Orzeczenie o kosztach procesu uzasadnia treść art. 100 k.p.c, zgodnie z którym w razie częściowego tylko uwzględnienia żądań koszty będą wzajemnie zniesione lub stosunkowo rozdzielone. Koszty procesu pomiędzy stronami obecnego procesu zostały wzajemnie zniesione. Powód uległ w znacznej części swojego żądania, co eliminuje możliwość zasądzenia na jego rzecz jakiekolwiek części poniesionych kosztów procesu. Wygrał proces jedynie w 13%.
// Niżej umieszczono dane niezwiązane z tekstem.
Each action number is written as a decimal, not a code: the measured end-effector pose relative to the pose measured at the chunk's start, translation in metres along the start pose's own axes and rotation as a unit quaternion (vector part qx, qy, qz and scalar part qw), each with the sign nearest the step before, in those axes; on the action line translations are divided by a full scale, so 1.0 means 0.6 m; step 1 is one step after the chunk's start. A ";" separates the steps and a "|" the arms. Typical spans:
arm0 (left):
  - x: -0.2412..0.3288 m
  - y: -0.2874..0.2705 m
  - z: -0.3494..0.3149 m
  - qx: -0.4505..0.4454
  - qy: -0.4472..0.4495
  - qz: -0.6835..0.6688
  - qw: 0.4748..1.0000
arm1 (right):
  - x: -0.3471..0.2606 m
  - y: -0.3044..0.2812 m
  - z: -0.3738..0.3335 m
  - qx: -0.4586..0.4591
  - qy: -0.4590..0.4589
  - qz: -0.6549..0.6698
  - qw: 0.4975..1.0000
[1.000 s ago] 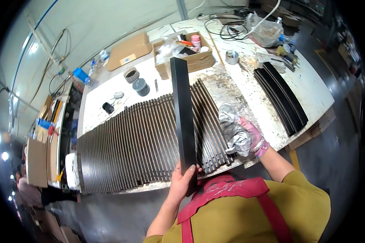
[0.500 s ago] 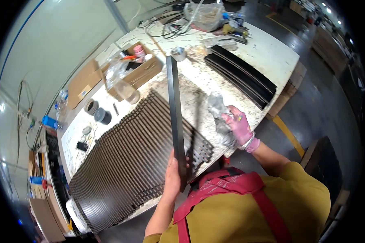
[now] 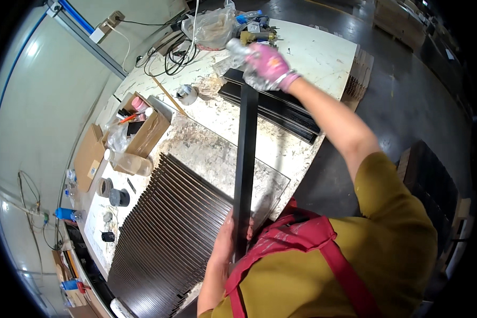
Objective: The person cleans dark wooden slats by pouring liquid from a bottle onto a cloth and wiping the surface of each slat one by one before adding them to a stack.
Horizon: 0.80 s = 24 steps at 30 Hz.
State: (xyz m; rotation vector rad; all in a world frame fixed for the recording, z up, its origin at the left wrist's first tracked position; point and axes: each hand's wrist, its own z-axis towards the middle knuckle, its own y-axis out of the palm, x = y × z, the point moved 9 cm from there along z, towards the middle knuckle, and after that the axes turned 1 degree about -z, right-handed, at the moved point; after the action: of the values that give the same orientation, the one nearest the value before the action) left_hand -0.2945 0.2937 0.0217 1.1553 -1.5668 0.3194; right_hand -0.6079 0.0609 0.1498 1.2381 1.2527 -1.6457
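A long, straight black strip [image 3: 245,153] stands tilted up from me, its lower end held by my bare left hand [image 3: 225,236] with the fingers wrapped round it. My right hand [image 3: 270,63], in a pink glove, is closed on a crumpled grey-white rag [image 3: 258,82]. The rag is at the strip's far end; whether it presses on the strip is hard to make out. Many similar dark strips [image 3: 164,233] lie side by side on the table to the left of the held one. Behind my right hand's wrist, a smaller stack of black strips [image 3: 297,119] rests on the table.
On the white table [image 3: 323,47] are an open cardboard box [image 3: 153,132] of bottles and tools, a plastic bottle [image 3: 130,161], a small tin [image 3: 186,94], dark jars [image 3: 119,197], black cables [image 3: 177,58] and a plastic bag [image 3: 212,29]. A wall panel rises at the left.
My right hand has moved up and away with the rag, from beside the strip to its far end. The strip stays in my left hand. My view has shifted to the right.
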 end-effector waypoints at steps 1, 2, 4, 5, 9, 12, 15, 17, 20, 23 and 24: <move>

W zakresie kosztów wyłożonych tymczasowo przez Skarb Państwa rozstrzygnięcie zostało oparte na tym samym przepisie prawa, ale koszty te zostały pomiędzy stronami stosunkowo rozdzielone. Łączna suma tych kosztów wynosi 3 530 złotych, na którą składa się wynagrodzenie biegłych sądowych. Powód przegrał proces w 87 %, a pozwany w 13% i w takim samym stosunku obciążają ich koszty sądowe, czyli powoda w kwocie 3 071,10 złotych ( 3 530 zł. x 87%), pozwanego w kwocie 458,90 złotych ( 3 530 zł. x 13%).

Opłata od pozwu, której powód nie miał obowiązku uiszczać, Sąd przejął w całości na rachunek Skarbu Państwa ( art. 113 ust. 1 ustawy z dnia 28 lipca 2005r. o kosztach sadowych w sprawach cywilnych – Dz.U. z 2010r. nr 90, poz. 594 tj. ze zm.).

Z tych względów, na podstawie powołanych przepisów prawa, Sąd orzekł jak w sentencji wyroku.